Data:
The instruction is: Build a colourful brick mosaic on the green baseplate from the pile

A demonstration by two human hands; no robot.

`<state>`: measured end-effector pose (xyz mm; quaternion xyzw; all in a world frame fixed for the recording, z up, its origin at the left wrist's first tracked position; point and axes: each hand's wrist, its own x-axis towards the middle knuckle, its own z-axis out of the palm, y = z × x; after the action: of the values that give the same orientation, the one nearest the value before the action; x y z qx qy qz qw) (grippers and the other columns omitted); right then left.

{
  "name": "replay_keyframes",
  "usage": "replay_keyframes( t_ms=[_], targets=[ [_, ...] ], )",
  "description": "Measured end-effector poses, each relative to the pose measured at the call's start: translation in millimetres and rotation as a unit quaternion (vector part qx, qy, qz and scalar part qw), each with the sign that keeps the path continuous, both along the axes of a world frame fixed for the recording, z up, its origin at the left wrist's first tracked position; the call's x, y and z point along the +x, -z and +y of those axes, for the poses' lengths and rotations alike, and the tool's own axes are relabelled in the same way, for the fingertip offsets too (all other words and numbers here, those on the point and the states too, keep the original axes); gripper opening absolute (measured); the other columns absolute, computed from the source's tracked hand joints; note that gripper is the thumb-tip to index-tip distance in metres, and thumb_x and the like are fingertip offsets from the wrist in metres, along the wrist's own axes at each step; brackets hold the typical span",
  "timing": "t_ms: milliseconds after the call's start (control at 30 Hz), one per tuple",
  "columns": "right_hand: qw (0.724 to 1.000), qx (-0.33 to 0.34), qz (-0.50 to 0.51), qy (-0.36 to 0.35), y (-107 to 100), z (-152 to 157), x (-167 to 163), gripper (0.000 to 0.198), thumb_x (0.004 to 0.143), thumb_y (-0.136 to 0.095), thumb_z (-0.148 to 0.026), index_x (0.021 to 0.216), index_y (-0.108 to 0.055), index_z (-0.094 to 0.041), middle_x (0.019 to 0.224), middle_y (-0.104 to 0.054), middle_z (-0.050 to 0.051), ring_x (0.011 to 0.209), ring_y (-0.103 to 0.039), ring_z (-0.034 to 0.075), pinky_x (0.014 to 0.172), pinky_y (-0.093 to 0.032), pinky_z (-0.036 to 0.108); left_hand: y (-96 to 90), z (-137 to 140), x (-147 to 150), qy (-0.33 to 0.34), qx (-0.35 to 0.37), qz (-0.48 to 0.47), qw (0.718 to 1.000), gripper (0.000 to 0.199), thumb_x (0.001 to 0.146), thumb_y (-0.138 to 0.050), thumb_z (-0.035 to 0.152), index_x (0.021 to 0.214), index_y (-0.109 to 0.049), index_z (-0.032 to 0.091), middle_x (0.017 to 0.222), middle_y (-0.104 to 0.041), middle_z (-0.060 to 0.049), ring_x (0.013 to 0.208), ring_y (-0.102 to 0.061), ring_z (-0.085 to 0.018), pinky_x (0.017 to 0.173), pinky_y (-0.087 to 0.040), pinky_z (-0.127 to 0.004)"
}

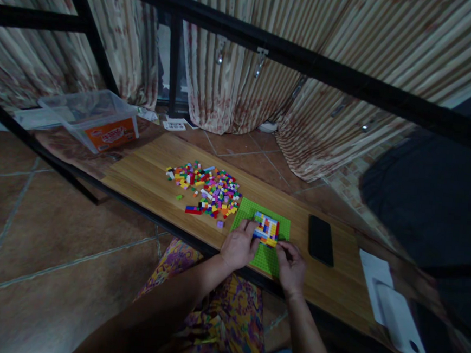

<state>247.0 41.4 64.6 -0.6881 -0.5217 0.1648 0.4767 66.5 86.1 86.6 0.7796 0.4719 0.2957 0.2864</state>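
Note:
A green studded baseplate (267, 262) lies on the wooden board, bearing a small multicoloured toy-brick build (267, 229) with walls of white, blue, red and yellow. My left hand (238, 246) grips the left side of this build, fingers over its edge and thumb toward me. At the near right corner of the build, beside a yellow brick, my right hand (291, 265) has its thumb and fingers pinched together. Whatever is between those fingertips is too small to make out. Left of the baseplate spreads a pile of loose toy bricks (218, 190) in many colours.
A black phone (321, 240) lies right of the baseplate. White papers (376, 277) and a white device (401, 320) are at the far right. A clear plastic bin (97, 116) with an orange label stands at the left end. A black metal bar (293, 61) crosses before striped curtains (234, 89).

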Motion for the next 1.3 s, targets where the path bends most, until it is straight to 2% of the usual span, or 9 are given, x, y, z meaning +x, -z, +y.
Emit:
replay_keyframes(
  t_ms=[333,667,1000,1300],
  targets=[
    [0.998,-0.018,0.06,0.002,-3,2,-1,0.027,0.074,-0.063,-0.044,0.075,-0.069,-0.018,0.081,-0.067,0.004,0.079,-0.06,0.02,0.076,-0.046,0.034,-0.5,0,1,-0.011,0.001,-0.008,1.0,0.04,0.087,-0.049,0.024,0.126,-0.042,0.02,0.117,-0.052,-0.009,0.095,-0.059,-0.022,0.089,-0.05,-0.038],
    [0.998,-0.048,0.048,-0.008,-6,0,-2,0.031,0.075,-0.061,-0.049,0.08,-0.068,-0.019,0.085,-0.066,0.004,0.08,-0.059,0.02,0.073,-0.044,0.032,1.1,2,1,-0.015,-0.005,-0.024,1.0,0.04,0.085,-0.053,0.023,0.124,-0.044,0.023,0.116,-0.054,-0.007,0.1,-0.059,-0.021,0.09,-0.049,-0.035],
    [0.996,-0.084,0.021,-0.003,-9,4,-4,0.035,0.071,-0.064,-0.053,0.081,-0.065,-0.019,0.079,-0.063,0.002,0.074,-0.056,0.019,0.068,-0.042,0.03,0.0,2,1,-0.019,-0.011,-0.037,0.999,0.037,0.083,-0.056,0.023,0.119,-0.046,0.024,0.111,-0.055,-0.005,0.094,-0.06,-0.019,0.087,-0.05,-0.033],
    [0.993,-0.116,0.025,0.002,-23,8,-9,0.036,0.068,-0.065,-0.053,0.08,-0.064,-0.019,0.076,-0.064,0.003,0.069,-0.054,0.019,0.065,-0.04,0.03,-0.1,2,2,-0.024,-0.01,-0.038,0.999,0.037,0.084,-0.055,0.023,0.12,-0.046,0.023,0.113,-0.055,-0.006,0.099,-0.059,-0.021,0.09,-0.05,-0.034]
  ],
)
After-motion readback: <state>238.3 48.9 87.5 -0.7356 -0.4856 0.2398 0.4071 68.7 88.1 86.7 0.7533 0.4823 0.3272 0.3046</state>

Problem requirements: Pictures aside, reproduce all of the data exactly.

Response area:
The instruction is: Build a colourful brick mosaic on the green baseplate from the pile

A demonstration by two human hands; no robot.

`<state>`: measured end-effector pose (xyz mm; quaternion xyzw; all in a world frame fixed for the recording, z up, its origin at the left wrist's first tracked position; point and axes: each hand's wrist, its own x-axis towards the middle knuckle, its own z-axis out of the palm, y = z × x; after the action: of the values that give the same orientation, the one nearest the value before the action; x y z qx qy qz qw) (grippers and the other columns omitted); right then left.

{
  "name": "replay_keyframes",
  "usage": "replay_keyframes( t_ms=[_], targets=[ [_, ...] ], )",
  "description": "Measured end-effector poses, each relative to the pose measured at the call's start: translation in millimetres and rotation as a unit quaternion (vector part qx, qy, qz and scalar part qw), each with the sign that keeps the path continuous, both along the axes of a world frame fixed for the recording, z up, its origin at the left wrist's first tracked position; the call's x, y and z point along the +x, -z and +y of those axes, for the poses' lengths and rotations alike, and the tool's own axes are relabelled in the same way, for the fingertip offsets too (all other words and numbers here, those on the point and the states too, keep the original axes); gripper opening absolute (measured); the other columns absolute, computed from the source's tracked hand joints; note that gripper is the thumb-tip to index-tip distance in metres, and thumb_x and the like are fingertip offsets from the wrist in metres, along the wrist's own axes at each step; brackets hold the typical span",
  "timing": "t_ms: milliseconds after the call's start (control at 30 Hz), one per tuple",
  "columns": "right_hand: qw (0.724 to 1.000), qx (-0.33 to 0.34), qz (-0.50 to 0.51), qy (-0.36 to 0.35), y (-107 to 100), z (-152 to 157), x (-167 to 163), gripper (0.000 to 0.198), thumb_x (0.004 to 0.143), thumb_y (-0.136 to 0.095), thumb_z (-0.148 to 0.026), index_x (0.021 to 0.216), index_y (-0.108 to 0.055), index_z (-0.094 to 0.041), middle_x (0.019 to 0.224), middle_y (-0.104 to 0.054), middle_z (-0.050 to 0.051), ring_x (0.011 to 0.209), ring_y (-0.103 to 0.039), ring_z (-0.034 to 0.075), pinky_x (0.014 to 0.172), pinky_y (-0.093 to 0.032), pinky_z (-0.036 to 0.108); left_hand: y (-96 to 90), z (-137 to 140), x (-147 to 150), qy (-0.33 to 0.34), qx (-0.35 to 0.37), qz (-0.48 to 0.47), qw (0.718 to 1.000), gripper (0.000 to 0.199), thumb_x (0.001 to 0.146), thumb_y (-0.138 to 0.050), thumb_z (-0.035 to 0.152), index_x (0.021 to 0.214), index_y (-0.109 to 0.049), index_z (-0.032 to 0.091), middle_x (0.017 to 0.222), middle_y (-0.104 to 0.041), middle_z (-0.060 to 0.049), ring_x (0.013 to 0.208), ring_y (-0.102 to 0.061), ring_z (-0.085 to 0.018), pinky_x (0.017 to 0.173), pinky_y (-0.087 to 0.040), pinky_z (-0.127 to 0.004)"
}


<state>247.0 41.4 64.6 -0.6881 -0.5217 0.1648 0.4767 66.5 86.1 86.6 0.7796 0.4719 0.2957 0.2864</state>
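Note:
A green studded baseplate (267, 262) lies on the wooden board, bearing a small multicoloured toy-brick build (267, 229) with walls of white, blue, red and yellow. My left hand (238, 246) grips the left side of this build, fingers over its edge and thumb toward me. At the near right corner of the build, beside a yellow brick, my right hand (291, 265) has its thumb and fingers pinched together. Whatever is between those fingertips is too small to make out. Left of the baseplate spreads a pile of loose toy bricks (218, 190) in many colours.
A black phone (321, 240) lies right of the baseplate. White papers (376, 277) and a white device (401, 320) are at the far right. A clear plastic bin (97, 116) with an orange label stands at the left end. A black metal bar (293, 61) crosses before striped curtains (234, 89).
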
Motion for the next 1.3 s, targets where the path bends most, until it is straight to 2% of the usual span, or 9 are given, x, y, z meaning +x, -z, +y.
Emit:
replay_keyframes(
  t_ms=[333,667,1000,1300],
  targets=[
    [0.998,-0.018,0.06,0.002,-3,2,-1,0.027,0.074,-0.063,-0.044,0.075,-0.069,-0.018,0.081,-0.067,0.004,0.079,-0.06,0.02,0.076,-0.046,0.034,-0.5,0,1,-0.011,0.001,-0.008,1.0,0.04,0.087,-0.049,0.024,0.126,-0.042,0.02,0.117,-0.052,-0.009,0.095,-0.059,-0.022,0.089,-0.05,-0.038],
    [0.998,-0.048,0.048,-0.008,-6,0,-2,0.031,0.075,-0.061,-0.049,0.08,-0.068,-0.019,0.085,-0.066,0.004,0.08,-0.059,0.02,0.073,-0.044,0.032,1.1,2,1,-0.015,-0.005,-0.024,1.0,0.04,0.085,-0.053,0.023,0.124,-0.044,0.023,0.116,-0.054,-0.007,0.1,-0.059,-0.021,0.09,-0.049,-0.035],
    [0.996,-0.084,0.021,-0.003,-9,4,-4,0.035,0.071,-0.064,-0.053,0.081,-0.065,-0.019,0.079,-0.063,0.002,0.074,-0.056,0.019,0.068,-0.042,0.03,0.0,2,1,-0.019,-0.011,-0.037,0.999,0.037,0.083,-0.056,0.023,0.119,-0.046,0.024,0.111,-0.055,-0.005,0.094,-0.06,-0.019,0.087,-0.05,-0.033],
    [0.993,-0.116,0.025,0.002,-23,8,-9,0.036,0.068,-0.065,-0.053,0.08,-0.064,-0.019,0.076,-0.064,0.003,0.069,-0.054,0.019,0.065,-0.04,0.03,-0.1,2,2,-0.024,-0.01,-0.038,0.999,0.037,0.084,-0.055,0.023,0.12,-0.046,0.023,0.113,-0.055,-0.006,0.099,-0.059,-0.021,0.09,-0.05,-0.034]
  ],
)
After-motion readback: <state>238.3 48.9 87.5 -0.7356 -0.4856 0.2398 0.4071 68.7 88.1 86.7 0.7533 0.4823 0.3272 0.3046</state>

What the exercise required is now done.